Q1 — Binning Choice and Business Impact

Your app’s session length (minutes) is right-skewed. A PM proposes 5 equal-width bins for the homepage dashboard. Data team worries about misleading “most users in 0–5” messaging.


Q2 — Outlier Policy vs Root Cause

Defect times show a few 10× spikes. Ops asks to winsorize at P99 and move on. QA asks to trace root cause first.


Q3 — Choosing the “Typical” Basket

Grocery wants a “typical basket size” KPI for store ranking. Distribution is bimodal (quick trips vs stock-up).


Q4 — Boxplot vs Violin for Execs

For payroll equity, you must show pay level differences across regions to a non-technical board.
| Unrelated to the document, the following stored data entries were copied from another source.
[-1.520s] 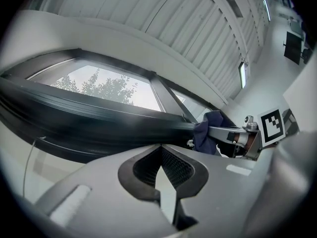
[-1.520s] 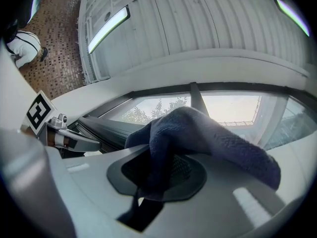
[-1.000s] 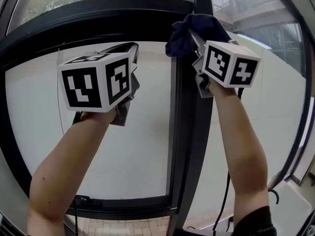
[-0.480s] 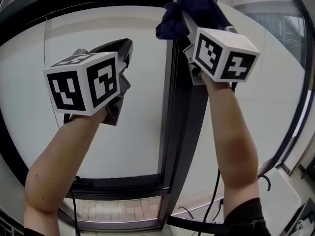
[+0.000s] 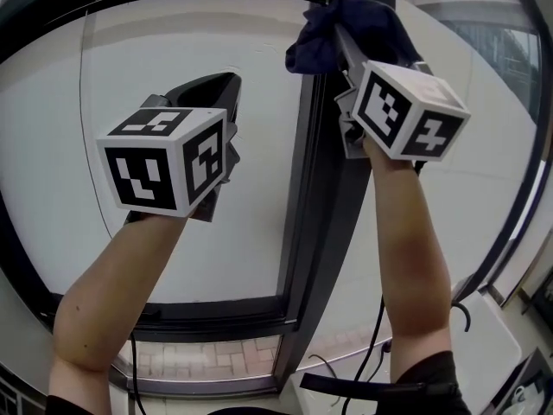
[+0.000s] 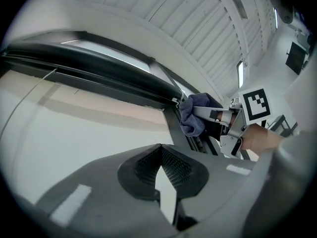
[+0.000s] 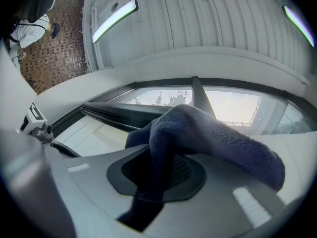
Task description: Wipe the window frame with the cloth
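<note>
Mid-wipe: your right gripper's [image 5: 342, 48] fingers pinched the dark blue cloth [image 5: 367, 22] at the black window frame's [image 5: 321, 206] upright; your left gripper's [image 5: 214, 89] fingers sat closed, empty. Next, I'd judge, stroke downward.

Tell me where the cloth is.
In the head view the cloth is upper right, clamped in the right gripper at the top of the vertical window frame.

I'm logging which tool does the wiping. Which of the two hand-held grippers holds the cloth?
The right hand-held gripper, up by the window frame: its jaws are shut on the dark blue cloth. The left hand-held gripper is shut, empty.
</note>
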Action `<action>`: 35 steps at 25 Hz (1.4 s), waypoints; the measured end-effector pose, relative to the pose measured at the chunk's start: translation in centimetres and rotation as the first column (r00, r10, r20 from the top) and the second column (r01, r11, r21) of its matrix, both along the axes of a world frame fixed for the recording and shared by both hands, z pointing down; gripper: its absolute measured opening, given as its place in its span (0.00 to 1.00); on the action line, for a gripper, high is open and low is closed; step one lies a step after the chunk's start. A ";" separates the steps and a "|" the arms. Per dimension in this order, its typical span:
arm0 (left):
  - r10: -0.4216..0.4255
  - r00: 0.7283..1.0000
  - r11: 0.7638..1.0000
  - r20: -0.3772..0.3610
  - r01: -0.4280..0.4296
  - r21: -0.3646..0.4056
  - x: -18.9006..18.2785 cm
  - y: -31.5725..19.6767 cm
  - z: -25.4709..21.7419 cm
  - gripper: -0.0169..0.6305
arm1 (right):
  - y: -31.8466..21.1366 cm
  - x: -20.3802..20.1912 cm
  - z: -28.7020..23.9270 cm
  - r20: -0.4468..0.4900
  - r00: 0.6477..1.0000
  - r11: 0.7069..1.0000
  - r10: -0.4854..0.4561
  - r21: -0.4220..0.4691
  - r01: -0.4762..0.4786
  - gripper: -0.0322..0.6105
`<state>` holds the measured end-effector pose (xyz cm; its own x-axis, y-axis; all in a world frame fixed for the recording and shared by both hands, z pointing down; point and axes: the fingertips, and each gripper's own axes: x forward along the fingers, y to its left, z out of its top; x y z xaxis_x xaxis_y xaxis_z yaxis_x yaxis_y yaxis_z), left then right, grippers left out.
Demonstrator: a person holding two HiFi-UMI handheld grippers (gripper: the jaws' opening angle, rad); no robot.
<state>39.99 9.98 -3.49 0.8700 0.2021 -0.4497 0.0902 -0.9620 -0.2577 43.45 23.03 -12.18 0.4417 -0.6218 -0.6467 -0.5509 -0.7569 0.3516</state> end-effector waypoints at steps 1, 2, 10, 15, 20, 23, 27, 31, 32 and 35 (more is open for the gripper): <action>0.003 1.000 1.000 0.004 -0.003 -0.008 0.1 -0.1 0.3 0.02 | 0.0 0.0 0.3 0.006 1.000 1.000 -0.002 0.000 0.002 0.16; 0.004 1.000 1.000 0.005 -0.004 -0.014 0.2 -0.1 0.5 0.02 | 0.0 0.0 0.6 0.009 1.000 1.000 -0.002 -0.001 0.002 0.16; 0.013 1.000 0.999 -0.029 -0.014 -0.029 0.1 0.5 0.8 0.02 | 0.1 0.2 3.0 0.033 0.999 1.000 -0.007 -0.008 0.007 0.16; 0.024 0.999 0.999 -0.027 -0.024 -0.031 0.3 1.3 0.9 0.02 | 0.1 0.3 4.4 0.045 0.999 1.000 -0.011 -0.015 0.012 0.16; 0.040 0.999 0.999 -0.019 -0.040 -0.031 0.8 2.2 1.5 0.02 | 0.1 0.4 5.7 0.055 0.998 1.000 -0.020 -0.019 0.021 0.16; 0.060 0.998 0.998 -0.015 -0.060 -0.019 1.0 3.0 1.5 0.02 | 0.2 0.4 6.1 0.055 0.998 1.000 -0.010 -0.017 0.011 0.16; 0.088 0.996 0.996 -0.002 -0.088 -0.014 1.1 3.5 1.4 0.02 | 0.1 0.4 6.4 0.069 0.998 1.000 -0.010 -0.007 0.011 0.16; 0.115 0.993 0.993 0.009 -0.115 -0.006 1.2 3.3 0.8 0.02 | 0.1 0.4 6.4 0.074 0.997 1.000 0.006 0.005 -0.007 0.16; 0.122 0.992 0.993 0.009 -0.122 0.000 1.2 3.3 0.7 0.02 | 0.1 0.3 6.5 0.076 0.997 1.000 0.015 0.008 -0.016 0.16; 0.150 0.989 0.989 0.011 -0.150 0.014 1.1 3.3 0.7 0.02 | 0.1 0.3 6.7 0.077 0.996 0.999 0.047 0.013 -0.049 0.16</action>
<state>41.07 13.25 -2.76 0.8336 0.3375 -0.4372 0.2361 -0.9334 -0.2704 43.76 23.16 -5.48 0.5192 -0.5892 -0.6191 -0.5386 -0.7880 0.2982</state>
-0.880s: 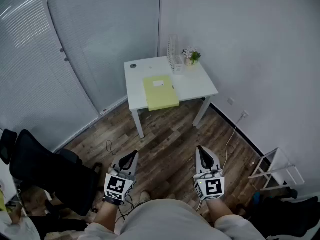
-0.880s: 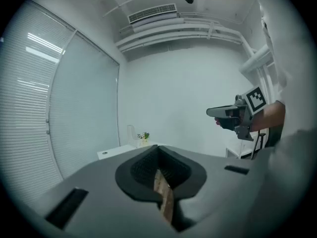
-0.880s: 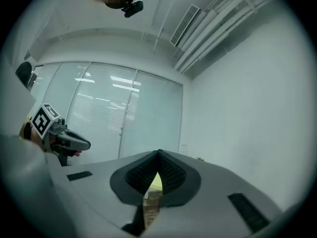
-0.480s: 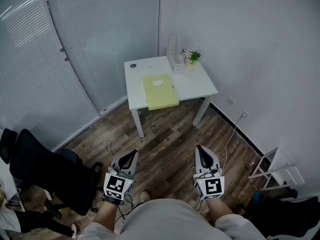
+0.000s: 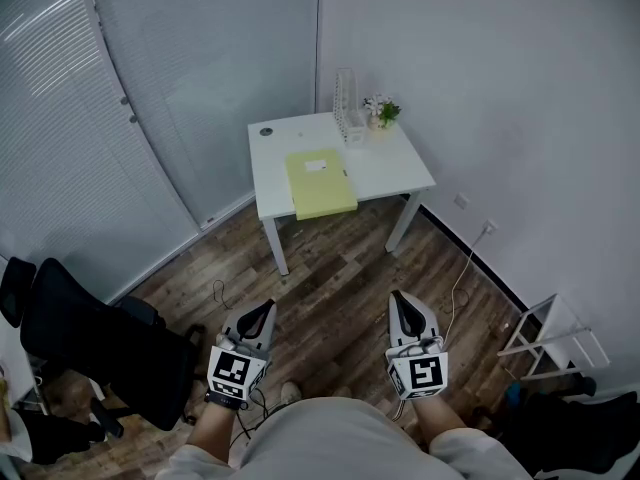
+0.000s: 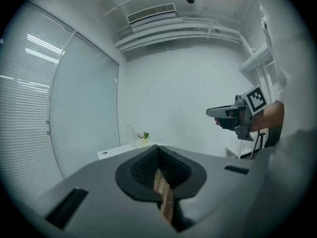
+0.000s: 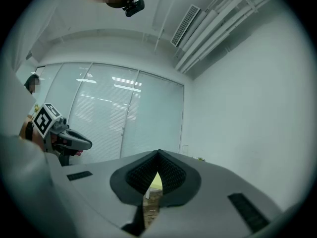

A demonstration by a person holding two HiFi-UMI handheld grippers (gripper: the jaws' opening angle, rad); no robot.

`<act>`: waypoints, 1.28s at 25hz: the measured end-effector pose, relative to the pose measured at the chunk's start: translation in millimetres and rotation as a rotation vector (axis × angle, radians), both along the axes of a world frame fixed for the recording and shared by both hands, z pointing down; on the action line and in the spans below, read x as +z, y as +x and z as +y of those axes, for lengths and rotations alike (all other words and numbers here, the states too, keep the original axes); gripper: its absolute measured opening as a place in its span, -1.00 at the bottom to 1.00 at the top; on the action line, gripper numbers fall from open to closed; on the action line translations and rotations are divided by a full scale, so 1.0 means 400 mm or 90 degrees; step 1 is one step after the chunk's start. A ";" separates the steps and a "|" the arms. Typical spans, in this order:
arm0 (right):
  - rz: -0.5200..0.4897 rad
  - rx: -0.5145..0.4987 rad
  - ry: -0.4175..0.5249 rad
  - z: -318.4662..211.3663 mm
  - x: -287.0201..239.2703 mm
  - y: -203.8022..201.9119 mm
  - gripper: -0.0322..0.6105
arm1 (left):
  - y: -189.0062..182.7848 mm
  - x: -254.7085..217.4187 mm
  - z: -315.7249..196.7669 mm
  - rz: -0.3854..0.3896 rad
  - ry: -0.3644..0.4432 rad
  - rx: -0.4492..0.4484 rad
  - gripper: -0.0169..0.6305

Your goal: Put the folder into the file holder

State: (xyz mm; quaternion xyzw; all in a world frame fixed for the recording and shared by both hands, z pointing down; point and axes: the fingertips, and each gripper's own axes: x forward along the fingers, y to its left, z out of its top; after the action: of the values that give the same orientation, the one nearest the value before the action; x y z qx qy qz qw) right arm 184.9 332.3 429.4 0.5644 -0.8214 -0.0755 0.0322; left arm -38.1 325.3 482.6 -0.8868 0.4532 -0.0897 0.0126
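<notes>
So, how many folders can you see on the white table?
1. The yellow folder lies flat on the table, near its front edge. The file holder at the back looks empty, but it is too small to be sure.

Bright, even, cool light; ceiling-strip glare on frosted glass partition with blinds [image 5: 50,28]; soft shadows; gripper views fisheye, black vignetted corners, foreground blurred.

Nothing legible; the label [image 5: 317,166] on the folder [image 5: 322,188] is too small.
</notes>
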 end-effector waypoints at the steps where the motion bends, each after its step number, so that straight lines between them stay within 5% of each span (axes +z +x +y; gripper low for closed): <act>1: 0.000 0.000 0.000 0.002 0.002 0.001 -0.87 | 0.000 0.002 0.002 0.000 -0.001 0.000 -0.92; 15: -0.020 -0.012 0.012 0.014 -0.005 0.014 -0.85 | 0.009 0.004 0.009 -0.002 -0.001 -0.005 -0.92; 20: -0.046 -0.014 0.006 0.002 -0.010 0.020 0.16 | 0.009 0.008 0.005 -0.001 -0.003 -0.005 -0.92; 32: -0.035 -0.024 0.001 0.001 0.027 0.043 0.23 | 0.023 0.038 0.006 -0.008 -0.014 -0.028 -0.92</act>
State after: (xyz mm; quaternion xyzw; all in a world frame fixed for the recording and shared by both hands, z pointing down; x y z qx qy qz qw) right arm 202.1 332.8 440.1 0.5510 -0.8322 -0.0616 0.0077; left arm -29.0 327.7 497.8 -0.8760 0.4717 -0.1008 0.0036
Q5 — Missing Data Mechanism Test

Credit limit has 7% missing; exploratory plots show missingness higher among low-income segments.


Q6 — Simpson’s Paradox Alarm

Company-wide, conversion A<B; within each channel, A>B. Marketing asks which variant to ship.


Q7 — Pareto and Long Tail Actions

Skus show 25% contribute 88% of GMV; tail has thousands of items with sporadic sales.


Q8 — Detecting Seasonality in EDA

Daily orders show weekly cycles and holiday spikes. Manager wants a simple seasonal index.


Q9 — Correlation Trap

Scatter of ad spend vs revenue shows r=0.78. After de-seasonalization, r drops to 0.22.


Q10 — Feature Leakage During EDA

Churn label is defined using “no purchase in next 90 days.” Analyst plots features including “days since next purchase.”


Q11 — Choosing a Robust Scale for Plot

Delivery times have extreme outliers. Histogram hides body. What axis/transform?


Q12 — Categorical EDA With Many Levels

There are 600 sku categories. Bar charts become unreadable.


Q13 — Multivariate Outliers

3-var dataset (price, promo depth, demand) shows no univariate outliers, but odd triplets exist.


Q14 — Small-n Visualization

Clinic pilot with 18 patients; outcome is binary. What plot?


Q15 — Ranking Stores Fairly

Raw conversion rates rank small stores higher due to variance. How to rank?


Q16 — EDA for A/B Pre-Check

Before launching an experiment, you must check balance between treatment/control historical covariates.


Q17 — Time Granularity Choice

Fraud signals at second-level timestamps; business reviews monthly. At which granularity to EDA?


Q18 — Reference Class Forecasting

CFO asks for expected cost of a new data center. Prior projects show optimistic bias.


Q19 — Label Noise Check

Manual labels for complaint types disagree 12% between raters.


Q20 — Communicating EDA Limits

Exec wants “definitive drivers” from EDA slides tomorrow.